--- START ---
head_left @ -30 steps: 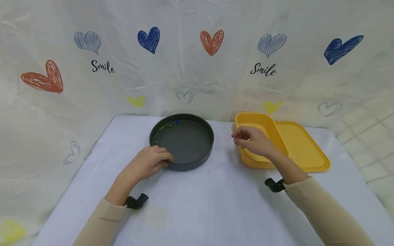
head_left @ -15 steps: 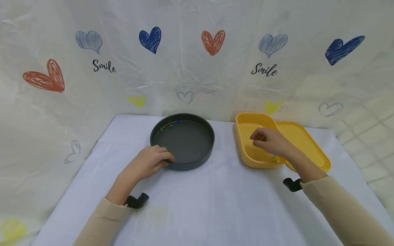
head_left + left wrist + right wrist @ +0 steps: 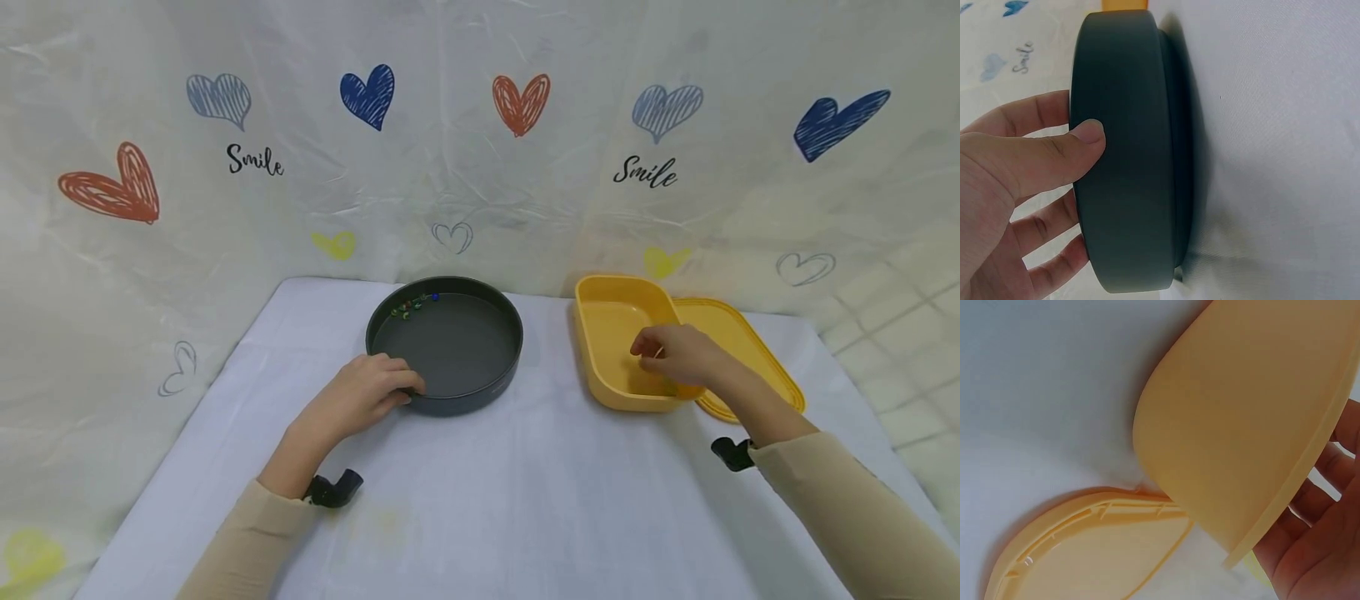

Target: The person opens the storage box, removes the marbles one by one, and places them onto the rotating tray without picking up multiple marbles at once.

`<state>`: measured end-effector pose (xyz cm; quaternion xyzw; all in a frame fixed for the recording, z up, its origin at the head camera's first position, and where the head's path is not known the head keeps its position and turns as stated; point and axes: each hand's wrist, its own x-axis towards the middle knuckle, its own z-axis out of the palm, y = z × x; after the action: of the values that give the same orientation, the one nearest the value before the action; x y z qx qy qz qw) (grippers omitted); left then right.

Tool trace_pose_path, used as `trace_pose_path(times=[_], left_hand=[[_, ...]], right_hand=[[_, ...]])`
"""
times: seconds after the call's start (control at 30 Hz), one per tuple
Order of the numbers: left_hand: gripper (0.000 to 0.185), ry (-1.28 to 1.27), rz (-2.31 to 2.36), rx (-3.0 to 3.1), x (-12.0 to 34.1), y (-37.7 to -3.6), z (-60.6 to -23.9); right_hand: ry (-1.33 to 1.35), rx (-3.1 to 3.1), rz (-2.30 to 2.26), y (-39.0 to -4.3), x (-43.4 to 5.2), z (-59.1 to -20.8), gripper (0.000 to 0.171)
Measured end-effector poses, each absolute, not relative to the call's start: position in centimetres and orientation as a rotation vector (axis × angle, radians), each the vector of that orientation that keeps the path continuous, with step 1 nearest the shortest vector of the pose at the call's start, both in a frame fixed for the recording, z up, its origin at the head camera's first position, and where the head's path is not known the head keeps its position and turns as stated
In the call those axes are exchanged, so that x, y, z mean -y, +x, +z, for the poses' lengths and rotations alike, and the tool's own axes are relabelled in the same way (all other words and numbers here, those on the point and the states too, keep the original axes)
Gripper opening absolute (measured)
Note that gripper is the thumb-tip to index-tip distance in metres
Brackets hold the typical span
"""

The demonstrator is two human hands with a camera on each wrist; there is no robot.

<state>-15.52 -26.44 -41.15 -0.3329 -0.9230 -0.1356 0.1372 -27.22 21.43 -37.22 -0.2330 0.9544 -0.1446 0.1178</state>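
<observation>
Several small marbles, green, red and blue, lie along the back left inside wall of a round dark grey pan. My left hand grips the pan's near left rim, with the thumb outside and the fingers over the edge in the left wrist view. Over the near part of a yellow plastic container is my right hand, its fingers loosely bent and reaching down inside. Nothing shows between its thumb and forefinger. The container's wall hides the fingertips in the right wrist view, and the hand covers part of the container's floor.
A yellow lid lies flat to the right of the container, partly under its edge. A white cloth covers the table. Behind stands a pale curtain printed with hearts.
My right hand has moved right from the container's left rim and lowered into its near part. In the pan, the marbles have rolled closer together. My left hand has stayed on the rim.
</observation>
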Motion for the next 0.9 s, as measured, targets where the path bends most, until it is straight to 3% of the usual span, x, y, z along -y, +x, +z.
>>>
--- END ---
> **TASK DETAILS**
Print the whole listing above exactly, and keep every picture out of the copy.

> **WRITTEN SOLUTION**
head_left @ -30 steps: 
head_left @ -15 steps: 
head_left + left wrist + right wrist @ +0 steps: 

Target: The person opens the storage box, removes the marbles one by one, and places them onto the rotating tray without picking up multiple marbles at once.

`<state>`: measured end-effector pose (xyz cm; quaternion xyzw; all in a frame fixed for the recording, z up, its origin at the head camera's first position, and where the head's path is not known the head keeps its position and turns as stated; point and axes: each hand's wrist, its own x-axis towards the middle knuckle, its own z-axis out of the palm, y = z × x; after the action: of the values that give the same orientation, the one nearest the value before the action; x y z qx qy qz qw) (grippers omitted); left then right.

Tool trace_pose_path, used as `trace_pose_path(times=[_], left_hand=[[_, ...]], right_hand=[[_, ...]])`
"""
times: seconds after the call's start (control at 30 Hz), one per tuple
Order of the numbers: left_hand: gripper (0.000 to 0.185), ry (-1.28 to 1.27), rz (-2.31 to 2.36), rx (-3.0 to 3.1), x (-12.0 to 34.1), y (-37.7 to -3.6), z (-60.6 to -23.9); right_hand: ry (-1.33 to 1.35), rx (-3.1 to 3.1), rz (-2.30 to 2.26), y (-39.0 to -4.3), x (-43.4 to 5.2), z (-59.1 to -20.8), gripper (0.000 to 0.171)
Measured end-effector poses, each absolute, not relative to the call's start: position in centimetres and orientation as a rotation vector (axis × angle, radians), each the vector of that orientation that keeps the path continuous, with step 1 nearest the shortest vector of the pose at the call's start, both in a frame fixed for the recording, z up, its origin at the head camera's first position, and where the head's path is not known the head keeps its position and turns as stated
In the call those axes are exchanged, so that x, y, z mean -y, +x, +z, for the poses' lengths and rotations alike, and the tool's own axes are relabelled in the same way (all other words and numbers here, those on the point and the states too, keep the original axes)
Gripper opening absolute (measured)
Note that gripper is the thumb-tip to index-tip distance in metres
Brackets hold the typical span
"""

The demonstrator is two human hands with a camera on each wrist; there is no robot.

<state>-15.52 -26.44 -41.15 -0.3329 -0.9230 -0.1356 0.1372 -27.22 21.43 -37.22 -0.2330 0.9544 -0.1446 0.1178</state>
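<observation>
Several small marbles, green, red and blue, lie along the back left inside wall of a round dark grey pan. My left hand grips the pan's near left rim, with the thumb outside and the fingers over the edge in the left wrist view. Over the near part of a yellow plastic container is my right hand, its fingers loosely bent and reaching down inside. Nothing shows between its thumb and forefinger. The container's wall hides the fingertips in the right wrist view, and the hand covers part of the container's floor.
A yellow lid lies flat to the right of the container, partly under its edge. A white cloth covers the table. Behind stands a pale curtain printed with hearts.
My right hand has moved right from the container's left rim and lowered into its near part. In the pan, the marbles have rolled closer together. My left hand has stayed on the rim.
</observation>
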Motion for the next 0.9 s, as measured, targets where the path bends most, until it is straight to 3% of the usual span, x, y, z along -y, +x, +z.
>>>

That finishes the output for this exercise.